De repente, una poderosa mano se lanzó desde la oscuridad, envolviendo el delicado cuello de Karina y estrellándola contra la fría pared. El impacto envió una descarga de dolor por su espina dorsal, y su respiración se entrecortó al encontrarse cara a cara con la figura sombría.
El agarre del hombre era de hierro, su aura abrumadora y sofocante. Su profunda voz atronadora cortaba el silencio como una cuchilla.
“¿Qué me has hecho?” gruñó él, su tono impregnado de furia y algo más oscuro, algo primitivo.
La mente de Karina se volvió en blanco, sus pensamientos dispersos como fragmentos de cristal roto. Su garganta se apretó bajo la presión de su mano, y luchó por articular palabras.
“Yo... yo no lo sé”, alcanzó a balbucear ella, su voz apenas audible.
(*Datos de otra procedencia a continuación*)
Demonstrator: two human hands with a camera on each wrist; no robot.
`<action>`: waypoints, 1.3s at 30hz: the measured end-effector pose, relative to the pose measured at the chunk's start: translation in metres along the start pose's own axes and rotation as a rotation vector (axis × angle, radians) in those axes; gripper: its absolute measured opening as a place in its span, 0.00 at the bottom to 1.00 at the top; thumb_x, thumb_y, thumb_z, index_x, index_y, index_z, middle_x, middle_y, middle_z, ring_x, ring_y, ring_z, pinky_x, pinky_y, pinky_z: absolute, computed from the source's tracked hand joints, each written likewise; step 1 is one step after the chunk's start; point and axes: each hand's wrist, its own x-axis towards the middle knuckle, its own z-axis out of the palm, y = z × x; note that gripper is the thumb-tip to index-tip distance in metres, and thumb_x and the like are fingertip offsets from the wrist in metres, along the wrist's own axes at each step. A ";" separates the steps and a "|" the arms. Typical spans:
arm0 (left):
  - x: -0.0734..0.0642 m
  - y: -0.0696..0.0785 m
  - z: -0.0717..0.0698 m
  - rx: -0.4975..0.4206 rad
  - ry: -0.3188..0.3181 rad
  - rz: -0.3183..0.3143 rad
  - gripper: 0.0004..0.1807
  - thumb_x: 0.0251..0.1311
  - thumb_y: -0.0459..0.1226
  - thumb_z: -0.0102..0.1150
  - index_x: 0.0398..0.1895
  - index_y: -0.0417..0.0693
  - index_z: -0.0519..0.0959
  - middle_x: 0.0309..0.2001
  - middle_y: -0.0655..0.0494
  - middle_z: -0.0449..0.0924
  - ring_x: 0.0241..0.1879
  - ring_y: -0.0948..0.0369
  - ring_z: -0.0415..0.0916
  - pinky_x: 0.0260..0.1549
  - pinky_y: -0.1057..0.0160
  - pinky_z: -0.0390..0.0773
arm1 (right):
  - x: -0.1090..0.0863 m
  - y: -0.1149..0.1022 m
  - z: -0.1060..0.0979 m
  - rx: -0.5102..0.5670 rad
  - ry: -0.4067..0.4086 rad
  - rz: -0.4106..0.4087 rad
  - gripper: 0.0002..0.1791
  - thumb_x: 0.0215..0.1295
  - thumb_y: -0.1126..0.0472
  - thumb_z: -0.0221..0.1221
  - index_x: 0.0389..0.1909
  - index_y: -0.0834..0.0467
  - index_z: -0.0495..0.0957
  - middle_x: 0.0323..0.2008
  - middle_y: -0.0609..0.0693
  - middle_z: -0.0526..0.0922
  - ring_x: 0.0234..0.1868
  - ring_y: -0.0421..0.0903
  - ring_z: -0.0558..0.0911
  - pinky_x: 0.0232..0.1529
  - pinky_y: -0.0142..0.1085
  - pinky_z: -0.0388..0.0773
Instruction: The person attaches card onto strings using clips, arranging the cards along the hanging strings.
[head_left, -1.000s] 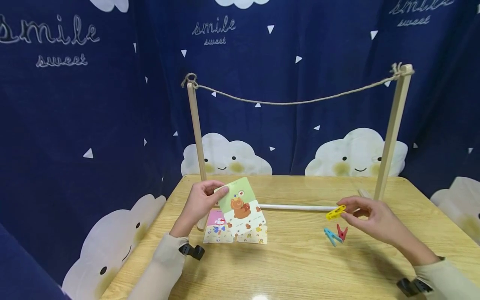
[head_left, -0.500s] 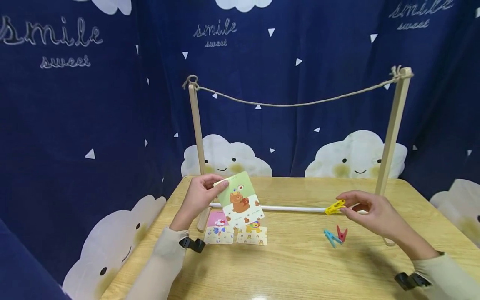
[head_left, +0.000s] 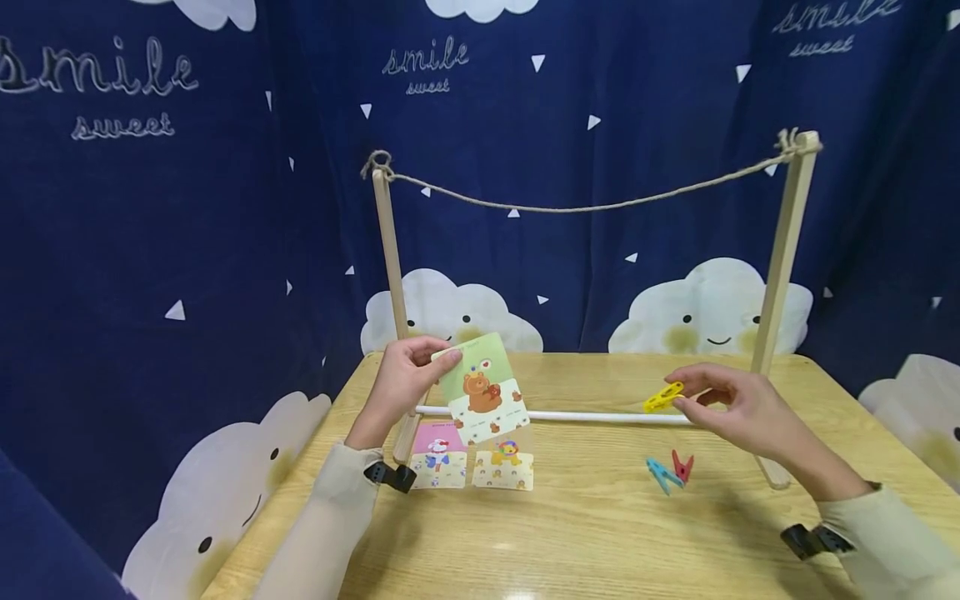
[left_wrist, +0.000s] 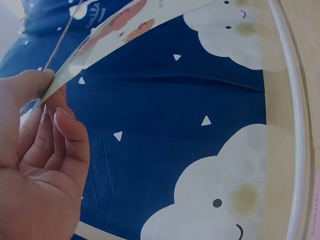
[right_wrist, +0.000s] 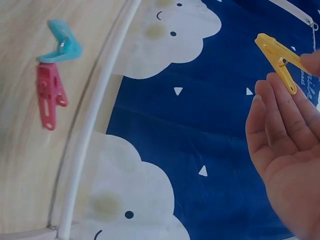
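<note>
My left hand (head_left: 406, 377) pinches the upper left corner of a card with a bear picture (head_left: 483, 390), green above and white below. The card is tilted and held over the table, in front of the rope stand's left post. In the left wrist view the card (left_wrist: 115, 35) shows nearly edge-on between thumb and fingers. My right hand (head_left: 738, 410) pinches a yellow clothespin (head_left: 663, 397) between thumb and fingertips, raised above the table. Its two legs spread apart in the right wrist view, where the clothespin (right_wrist: 276, 57) shows from the side.
A rope (head_left: 555, 209) sags between two wooden posts (head_left: 783, 258). A white rod (head_left: 585, 416) runs low between them. On the table lie a pink card (head_left: 437, 454), a lion card (head_left: 504, 467), a blue clothespin (head_left: 663, 475) and a red clothespin (head_left: 683, 467).
Both hands have risen, the left with the bear card and the right with the yellow clothespin. More of the two cards on the table shows beneath the bear card.
</note>
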 end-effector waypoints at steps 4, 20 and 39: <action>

De repente, aflojó su agarre y ella jadeó por aire, aferrándose al cuello. Antes de que pudiera procesar lo que estaba sucediendo, su fuerte brazo se enroscó alrededor de su cintura, atrayéndola hacia él. Su pequeño cuerpo se pegó al suyo, sintiendo el calor que emanaba de su cuerpo, un calor abrasador que no era natural.
Un aliento caliente y pesado rozó su piel mientras él hablaba de nuevo. “Te daré una oportunidad. Empújame lejos. Vete ahora.”
El corazón de Karina latía fuertemente al resonar en sus oídos las palabras. ¿Era una advertencia? ¿Una prueba? Dudó, sus pensamientos nublados por la confusión y el miedo.
¿Era este hombre el Sr. Francisco? ¿Estaba descontento con ella? ¿Había fallado en cumplir con sus expectativas?
Pero no podía alejarse. No cuando la vida de su hermano dependía de esto. Reuniendo cada pizca de coraje, se afirmó, su voz temblando pero firme.
“No me marcho. Esta noche... soy tuya”.
Sus manos temblorosas se acercaron a su cuello, atrayéndolo hacia ella. Levantándose de puntillas, encontró sus labios con los suyos, su beso torpe y vacilante. Su inexperiencia era evidente, pero no vaciló.
Al principio, el hombre se tensó, pero la suavidad de sus labios rompió sus defensas. Un escalofrío recorrió su cuerpo al desmoronarse cualquier restricción que le quedara. Su voz, ronca y tensa, salió en un gruñido.
“¿Estás limpia?”
Karina se quedó inmóvil, sus mejillas ardían de humillación. Apretó los puños, su voz temblorosa al susurrar, “Sí... limpia”.
“No me mientas”, advirtió él, su aliento rozando su oído. Sin esperar respuesta, la levantó sin esfuerzo y la llevó a la cama.
“Ahora eres mía”, declaró él, su voz baja pero firme.
Lo que siguió fue un torbellino de calor y vergüenza. Sus firmes manos la mantenían abajo, y sus besos ardientes encendían su piel como fuego. El dolor, tanto físico como emocional, era insoportable. Karina se mordió los labios hasta que sangraron, lágrimas rodaban por su rostro. Aguantó en silencio, sus ruegos de misericordia encontrando solo su inquebrantable intensidad.
La noche se extendió interminablemente, dejando a Karina rota y exhausta.
Cuando finalmente abrió los ojos, lo primero que notó fue el ligero aroma a menta y tabaco que quedaba en las sábanas. Su cuerpo le dolía por completo, cada movimiento recordándole el tormento que había soportado.
Un brazo pesado se le echó por la cintura, manteniéndola en su lugar.
“¿Despierta?” La profunda voz del hombre la sobresaltó. Antes de que pudiera reaccionar, se volteó y transfirió su peso sobre ella, su mirada penetrante clavándose en la suya.
“Buena chica”, murmuró acariciando su mejilla con los fríos dedos. Una sonrisa se dibujó en sus labios, gélida y posesiva. “No me decepcionaste. Ahora eres mía.”